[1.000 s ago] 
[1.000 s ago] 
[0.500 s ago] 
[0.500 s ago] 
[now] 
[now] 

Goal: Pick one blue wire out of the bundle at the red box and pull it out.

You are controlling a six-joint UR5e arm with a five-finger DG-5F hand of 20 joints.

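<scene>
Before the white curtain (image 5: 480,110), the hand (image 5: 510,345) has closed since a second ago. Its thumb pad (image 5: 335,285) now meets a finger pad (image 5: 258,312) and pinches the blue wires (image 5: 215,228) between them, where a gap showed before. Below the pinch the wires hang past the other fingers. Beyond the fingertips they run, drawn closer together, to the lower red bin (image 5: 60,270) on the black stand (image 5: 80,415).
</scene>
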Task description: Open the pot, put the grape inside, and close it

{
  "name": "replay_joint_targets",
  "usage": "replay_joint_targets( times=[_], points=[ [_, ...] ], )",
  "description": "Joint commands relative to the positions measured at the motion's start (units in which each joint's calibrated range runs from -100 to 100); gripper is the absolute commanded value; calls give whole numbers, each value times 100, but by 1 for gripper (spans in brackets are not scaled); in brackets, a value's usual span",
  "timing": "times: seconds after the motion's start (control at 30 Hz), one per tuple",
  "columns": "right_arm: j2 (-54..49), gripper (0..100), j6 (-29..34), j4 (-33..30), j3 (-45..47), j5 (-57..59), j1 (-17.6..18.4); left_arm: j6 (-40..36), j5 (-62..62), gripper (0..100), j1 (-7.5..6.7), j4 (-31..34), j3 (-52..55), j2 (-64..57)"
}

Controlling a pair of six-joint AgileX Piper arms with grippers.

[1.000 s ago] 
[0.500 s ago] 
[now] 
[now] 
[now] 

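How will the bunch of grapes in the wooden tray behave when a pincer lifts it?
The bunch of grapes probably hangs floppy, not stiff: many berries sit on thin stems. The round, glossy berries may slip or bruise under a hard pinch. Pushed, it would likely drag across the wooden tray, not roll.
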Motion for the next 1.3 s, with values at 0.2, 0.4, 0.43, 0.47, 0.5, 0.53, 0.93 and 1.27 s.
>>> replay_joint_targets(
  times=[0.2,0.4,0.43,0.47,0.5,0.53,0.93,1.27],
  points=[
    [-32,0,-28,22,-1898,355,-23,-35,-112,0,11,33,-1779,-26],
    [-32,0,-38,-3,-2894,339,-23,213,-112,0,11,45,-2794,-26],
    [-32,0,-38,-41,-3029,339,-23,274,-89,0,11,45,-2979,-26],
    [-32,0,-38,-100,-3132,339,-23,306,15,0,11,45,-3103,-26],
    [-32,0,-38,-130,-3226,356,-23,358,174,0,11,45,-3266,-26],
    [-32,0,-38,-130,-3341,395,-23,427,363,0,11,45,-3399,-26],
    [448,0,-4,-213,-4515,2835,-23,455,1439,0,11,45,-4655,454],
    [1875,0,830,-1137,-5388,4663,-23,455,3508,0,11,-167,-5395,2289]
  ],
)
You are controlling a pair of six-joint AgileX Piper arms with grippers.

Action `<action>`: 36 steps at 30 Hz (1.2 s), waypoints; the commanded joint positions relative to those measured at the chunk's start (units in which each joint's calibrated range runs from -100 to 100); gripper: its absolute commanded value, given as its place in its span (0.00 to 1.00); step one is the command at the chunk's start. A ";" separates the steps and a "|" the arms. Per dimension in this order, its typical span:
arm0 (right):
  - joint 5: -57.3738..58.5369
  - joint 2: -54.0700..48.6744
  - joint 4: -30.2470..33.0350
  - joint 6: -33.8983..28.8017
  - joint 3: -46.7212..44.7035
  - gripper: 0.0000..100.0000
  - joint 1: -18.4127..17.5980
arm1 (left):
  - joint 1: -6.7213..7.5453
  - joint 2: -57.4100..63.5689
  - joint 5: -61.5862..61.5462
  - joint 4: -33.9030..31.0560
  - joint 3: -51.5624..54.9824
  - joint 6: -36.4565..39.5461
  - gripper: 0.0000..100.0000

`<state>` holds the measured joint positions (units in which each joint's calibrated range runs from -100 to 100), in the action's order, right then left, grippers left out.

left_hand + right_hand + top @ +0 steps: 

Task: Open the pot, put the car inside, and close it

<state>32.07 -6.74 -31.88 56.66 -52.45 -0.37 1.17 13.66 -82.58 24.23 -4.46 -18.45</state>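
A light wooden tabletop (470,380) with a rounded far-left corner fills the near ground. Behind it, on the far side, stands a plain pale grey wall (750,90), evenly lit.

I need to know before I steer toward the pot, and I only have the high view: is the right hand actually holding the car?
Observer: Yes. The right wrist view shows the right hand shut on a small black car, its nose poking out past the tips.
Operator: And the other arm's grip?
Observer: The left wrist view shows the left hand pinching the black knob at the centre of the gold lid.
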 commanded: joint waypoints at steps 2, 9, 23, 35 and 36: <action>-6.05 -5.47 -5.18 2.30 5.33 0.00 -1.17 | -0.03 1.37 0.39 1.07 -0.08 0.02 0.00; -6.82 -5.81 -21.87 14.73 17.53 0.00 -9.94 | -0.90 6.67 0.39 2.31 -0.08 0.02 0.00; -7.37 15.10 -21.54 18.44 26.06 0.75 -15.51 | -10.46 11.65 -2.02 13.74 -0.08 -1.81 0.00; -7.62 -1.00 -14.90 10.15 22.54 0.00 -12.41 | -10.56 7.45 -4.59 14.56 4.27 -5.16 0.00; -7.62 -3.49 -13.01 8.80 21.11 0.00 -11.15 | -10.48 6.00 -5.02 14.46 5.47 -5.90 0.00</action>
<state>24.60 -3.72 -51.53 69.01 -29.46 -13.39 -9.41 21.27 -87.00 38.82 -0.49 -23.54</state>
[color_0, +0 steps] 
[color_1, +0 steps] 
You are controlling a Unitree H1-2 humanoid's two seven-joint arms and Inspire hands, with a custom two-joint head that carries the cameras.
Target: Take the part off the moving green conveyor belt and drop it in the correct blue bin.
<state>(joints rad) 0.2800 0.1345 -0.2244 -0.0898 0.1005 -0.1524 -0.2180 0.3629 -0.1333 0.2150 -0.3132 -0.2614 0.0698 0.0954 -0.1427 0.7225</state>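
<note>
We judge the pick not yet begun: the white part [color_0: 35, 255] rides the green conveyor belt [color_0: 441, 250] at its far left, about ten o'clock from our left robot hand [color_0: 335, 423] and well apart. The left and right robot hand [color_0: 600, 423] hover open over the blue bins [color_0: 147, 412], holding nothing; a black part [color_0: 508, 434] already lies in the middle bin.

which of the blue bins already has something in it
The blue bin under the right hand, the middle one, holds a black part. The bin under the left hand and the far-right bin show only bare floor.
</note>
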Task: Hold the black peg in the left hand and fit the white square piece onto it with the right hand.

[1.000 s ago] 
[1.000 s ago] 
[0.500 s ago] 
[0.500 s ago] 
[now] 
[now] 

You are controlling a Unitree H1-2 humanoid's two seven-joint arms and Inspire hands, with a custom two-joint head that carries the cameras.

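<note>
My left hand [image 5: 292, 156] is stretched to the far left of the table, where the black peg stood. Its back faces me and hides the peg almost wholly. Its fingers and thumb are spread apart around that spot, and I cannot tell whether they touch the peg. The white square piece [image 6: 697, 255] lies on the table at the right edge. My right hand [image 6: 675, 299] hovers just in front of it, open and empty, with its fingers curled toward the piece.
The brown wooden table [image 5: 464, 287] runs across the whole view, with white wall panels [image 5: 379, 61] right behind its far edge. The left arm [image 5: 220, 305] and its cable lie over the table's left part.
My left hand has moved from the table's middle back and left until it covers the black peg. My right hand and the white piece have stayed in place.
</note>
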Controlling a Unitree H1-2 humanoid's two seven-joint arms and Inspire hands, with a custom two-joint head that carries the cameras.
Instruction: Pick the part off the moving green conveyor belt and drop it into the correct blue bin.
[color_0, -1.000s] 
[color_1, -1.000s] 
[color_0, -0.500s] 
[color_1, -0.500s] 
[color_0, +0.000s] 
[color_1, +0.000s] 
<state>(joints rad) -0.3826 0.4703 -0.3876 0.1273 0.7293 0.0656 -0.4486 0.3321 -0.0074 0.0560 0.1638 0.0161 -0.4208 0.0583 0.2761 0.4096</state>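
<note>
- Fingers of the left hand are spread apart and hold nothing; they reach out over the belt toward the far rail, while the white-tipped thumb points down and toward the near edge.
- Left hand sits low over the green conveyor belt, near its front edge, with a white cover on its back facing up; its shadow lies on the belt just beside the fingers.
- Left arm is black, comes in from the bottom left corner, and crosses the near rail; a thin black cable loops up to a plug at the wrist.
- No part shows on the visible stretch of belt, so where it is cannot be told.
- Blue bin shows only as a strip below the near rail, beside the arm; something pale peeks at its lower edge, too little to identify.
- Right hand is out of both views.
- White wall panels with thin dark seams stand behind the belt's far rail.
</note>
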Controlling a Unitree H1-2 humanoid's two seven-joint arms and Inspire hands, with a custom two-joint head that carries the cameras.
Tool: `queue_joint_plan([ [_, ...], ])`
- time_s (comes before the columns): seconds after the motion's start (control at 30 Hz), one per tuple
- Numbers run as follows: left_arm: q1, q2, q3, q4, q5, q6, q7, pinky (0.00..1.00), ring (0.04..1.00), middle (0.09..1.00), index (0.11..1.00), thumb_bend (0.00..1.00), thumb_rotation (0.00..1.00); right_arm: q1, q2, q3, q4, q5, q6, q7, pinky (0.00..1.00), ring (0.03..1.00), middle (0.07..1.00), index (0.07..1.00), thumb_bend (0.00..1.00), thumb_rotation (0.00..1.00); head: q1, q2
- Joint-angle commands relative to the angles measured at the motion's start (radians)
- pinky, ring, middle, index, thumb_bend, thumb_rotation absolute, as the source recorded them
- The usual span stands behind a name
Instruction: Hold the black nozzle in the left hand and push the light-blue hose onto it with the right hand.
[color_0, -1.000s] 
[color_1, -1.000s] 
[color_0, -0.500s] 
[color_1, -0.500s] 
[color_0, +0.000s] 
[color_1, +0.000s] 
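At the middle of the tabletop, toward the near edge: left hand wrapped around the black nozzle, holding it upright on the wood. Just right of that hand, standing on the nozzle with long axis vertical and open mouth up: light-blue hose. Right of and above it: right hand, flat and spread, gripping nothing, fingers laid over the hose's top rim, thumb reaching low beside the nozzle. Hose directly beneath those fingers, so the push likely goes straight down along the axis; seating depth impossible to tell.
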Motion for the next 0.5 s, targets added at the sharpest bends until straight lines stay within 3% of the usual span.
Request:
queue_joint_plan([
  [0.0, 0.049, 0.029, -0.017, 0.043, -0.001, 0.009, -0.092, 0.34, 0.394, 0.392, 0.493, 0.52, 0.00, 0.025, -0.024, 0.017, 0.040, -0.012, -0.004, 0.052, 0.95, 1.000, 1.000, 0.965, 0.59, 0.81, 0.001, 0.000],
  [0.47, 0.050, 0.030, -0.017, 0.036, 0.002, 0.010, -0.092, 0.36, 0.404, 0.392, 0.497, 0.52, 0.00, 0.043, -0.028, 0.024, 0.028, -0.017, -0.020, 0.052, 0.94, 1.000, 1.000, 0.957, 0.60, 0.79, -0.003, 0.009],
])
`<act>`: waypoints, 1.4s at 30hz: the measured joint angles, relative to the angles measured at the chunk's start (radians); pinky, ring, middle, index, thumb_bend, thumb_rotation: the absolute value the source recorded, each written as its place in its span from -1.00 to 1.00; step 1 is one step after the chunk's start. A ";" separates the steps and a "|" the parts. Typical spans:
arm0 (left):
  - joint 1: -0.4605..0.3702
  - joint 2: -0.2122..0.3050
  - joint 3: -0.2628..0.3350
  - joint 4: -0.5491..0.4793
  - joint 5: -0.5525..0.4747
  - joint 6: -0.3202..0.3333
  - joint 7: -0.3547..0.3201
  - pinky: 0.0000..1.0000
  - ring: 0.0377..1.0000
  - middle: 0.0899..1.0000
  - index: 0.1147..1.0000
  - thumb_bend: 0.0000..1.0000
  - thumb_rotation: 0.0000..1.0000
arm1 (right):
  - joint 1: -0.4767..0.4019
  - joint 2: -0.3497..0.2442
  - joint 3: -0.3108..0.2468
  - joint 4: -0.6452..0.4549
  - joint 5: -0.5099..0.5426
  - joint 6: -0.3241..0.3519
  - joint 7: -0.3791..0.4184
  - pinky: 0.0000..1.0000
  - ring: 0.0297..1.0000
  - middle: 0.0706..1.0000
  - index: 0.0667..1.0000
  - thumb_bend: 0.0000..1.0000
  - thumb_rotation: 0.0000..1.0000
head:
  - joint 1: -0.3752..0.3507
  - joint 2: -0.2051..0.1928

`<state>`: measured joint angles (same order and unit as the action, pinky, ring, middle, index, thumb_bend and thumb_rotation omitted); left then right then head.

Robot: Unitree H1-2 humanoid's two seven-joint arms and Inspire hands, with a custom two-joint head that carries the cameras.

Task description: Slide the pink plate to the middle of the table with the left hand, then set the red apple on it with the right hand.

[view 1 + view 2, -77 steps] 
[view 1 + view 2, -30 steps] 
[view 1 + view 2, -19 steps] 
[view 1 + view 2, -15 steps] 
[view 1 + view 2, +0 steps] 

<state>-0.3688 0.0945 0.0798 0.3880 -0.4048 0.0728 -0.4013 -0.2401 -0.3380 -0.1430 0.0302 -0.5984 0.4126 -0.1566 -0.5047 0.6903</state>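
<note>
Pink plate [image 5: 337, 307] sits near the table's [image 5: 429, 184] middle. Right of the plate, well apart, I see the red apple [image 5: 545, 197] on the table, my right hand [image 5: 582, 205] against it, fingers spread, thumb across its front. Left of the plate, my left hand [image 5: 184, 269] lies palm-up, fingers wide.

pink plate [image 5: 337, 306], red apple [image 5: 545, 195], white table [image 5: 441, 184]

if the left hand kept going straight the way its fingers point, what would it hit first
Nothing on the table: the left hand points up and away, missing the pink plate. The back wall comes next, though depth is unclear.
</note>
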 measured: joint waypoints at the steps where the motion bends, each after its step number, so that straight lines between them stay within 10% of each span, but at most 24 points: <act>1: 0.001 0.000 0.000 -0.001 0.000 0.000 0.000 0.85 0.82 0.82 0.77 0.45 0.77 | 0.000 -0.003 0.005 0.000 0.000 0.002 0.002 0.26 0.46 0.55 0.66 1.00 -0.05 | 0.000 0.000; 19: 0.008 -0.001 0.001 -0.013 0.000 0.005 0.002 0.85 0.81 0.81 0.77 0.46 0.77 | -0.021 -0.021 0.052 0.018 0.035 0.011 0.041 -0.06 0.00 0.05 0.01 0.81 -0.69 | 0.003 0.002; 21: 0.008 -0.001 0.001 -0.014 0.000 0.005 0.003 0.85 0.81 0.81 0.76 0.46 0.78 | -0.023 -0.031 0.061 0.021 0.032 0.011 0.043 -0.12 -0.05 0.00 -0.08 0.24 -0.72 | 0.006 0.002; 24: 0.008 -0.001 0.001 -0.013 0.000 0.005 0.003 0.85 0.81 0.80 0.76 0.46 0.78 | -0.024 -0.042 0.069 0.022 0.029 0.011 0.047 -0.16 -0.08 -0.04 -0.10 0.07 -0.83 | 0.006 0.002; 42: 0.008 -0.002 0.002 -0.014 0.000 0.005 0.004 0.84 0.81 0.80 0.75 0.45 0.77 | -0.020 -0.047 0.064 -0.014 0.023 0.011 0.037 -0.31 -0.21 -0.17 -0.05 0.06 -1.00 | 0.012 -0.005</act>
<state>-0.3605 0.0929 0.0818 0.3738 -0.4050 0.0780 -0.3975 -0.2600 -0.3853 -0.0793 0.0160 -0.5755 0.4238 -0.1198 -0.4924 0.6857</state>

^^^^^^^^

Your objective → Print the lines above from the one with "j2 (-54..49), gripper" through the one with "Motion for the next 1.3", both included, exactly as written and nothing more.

Result →
  "columns": "right_arm: j2 (-54..49), gripper (0..100), j6 (-29..34), j4 (-33..30), j3 (-45..47), j5 (-57..59), j1 (-17.6..18.4); left_arm: j6 (-40..36), j5 (-62..62), gripper (0..100), j1 (-7.5..6.7), j4 (-31..34), j3 (-52..55), j2 (-64..57)"
}

Controlling a pair of six-joint AgileX Piper arms with grippers.

[1.000 s ago] 
[0.500 s ago] 
[now] 
[now] 
[now] 

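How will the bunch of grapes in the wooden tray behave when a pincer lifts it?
The bunch of grapes probably hangs floppy, not stiff: many berries sit on thin stems. The round, glossy berries may slip or bruise under a hard pinch. Pushed, it would likely drag across the wooden tray, not roll.
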Motion for the next 1.3 s, with values at 0.2, 0.4, 0.43, 0.47, 0.5, 0.53, 0.93 and 1.27 s.

The output is finished, and nothing else is needed.